Beaucoup ont voté pour Moïse en désespoir de cause. Certains crédules vont même jusqu’à dire qu’ils ont fait le rapprochement avec le prophète Moïse et ses dix commandements, espérant qu’un miracle providentiel vienne enfin les sauver. Lorsqu’on vit depuis si longtemps dans les bas fonds de la misère, il arrive parfois qu’on se construise ainsi des chimères utopiques auxquelles on s’accroche pour ne pas sombrer dans une psychose collective.
D’ailleurs, notre Moïse national a bien pris soin de respecter les dix commandements en question, seulement, il s’y est pris à l’envers : 1- Tu voleras autant que tu pourras, 2- Tu tueras si cela est nécessaire, 3- Tu mentiras à ton prochain, 4- Tu convoiteras la maison de ton voisin, etc.. Et n’allez pas croire que l’opposition aurait fait mieux, car elle est elle aussi éprise par le même idéal, celui de s’arroger la plus grande part possible du gâteau.
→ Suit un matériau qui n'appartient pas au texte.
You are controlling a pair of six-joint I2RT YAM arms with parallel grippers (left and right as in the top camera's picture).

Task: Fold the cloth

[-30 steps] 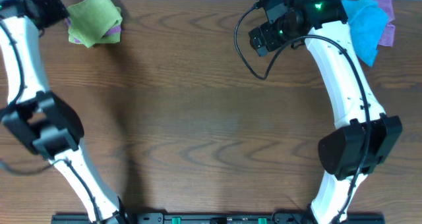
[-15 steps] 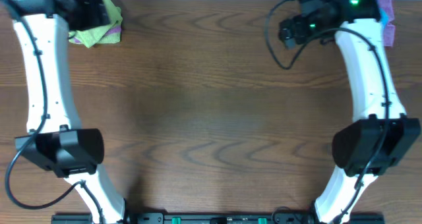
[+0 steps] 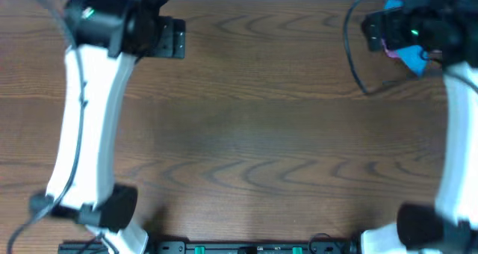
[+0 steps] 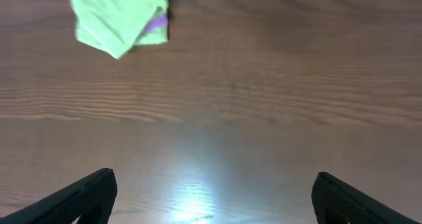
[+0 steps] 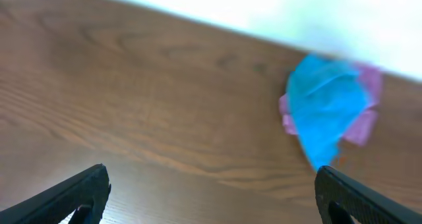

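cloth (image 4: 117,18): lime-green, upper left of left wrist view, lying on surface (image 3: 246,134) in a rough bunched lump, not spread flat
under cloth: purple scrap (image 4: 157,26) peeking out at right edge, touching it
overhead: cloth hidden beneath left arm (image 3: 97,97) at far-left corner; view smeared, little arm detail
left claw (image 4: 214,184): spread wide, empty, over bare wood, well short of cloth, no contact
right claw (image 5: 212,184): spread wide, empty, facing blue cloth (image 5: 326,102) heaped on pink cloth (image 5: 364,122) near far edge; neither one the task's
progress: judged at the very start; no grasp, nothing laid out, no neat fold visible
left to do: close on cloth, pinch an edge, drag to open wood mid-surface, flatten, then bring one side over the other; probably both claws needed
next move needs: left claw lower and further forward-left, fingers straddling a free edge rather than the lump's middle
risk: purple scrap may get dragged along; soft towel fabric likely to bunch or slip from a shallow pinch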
C’est du ‘’Ote-toi de là, que je m’y mette’’. Malheureusement, le problème qui se pose aujourd’hui, c’est que nos politiciens considèrent que le gâteau est devenu trop petit, alors que leur appétit lui n’a jamais été aussi grand. D’où le blocage actuel entre gouvernement et opposition dont les intérêts semblent irréconciliables. Loin d’eux l’idée de s’asseoir autour d’une même table pour résoudre leurs divergences par amour pour le pays. Comme dit le proverbe créole ‘’se yon 6 kap mande yon 9 kijan li fè krochi konsa’’. Le monde politique haïtien est devenu une sorte de jungle où prédomine la loi du plus fort. C’est à celui qui aura les dents les plus longues et les mieux aiguisées que reviendra “l’honneur” de s’en mettre plein les poches le temps d’un mandat, et pourquoi pas même au-delà.
Haïti est-il réellement un État indépendant ?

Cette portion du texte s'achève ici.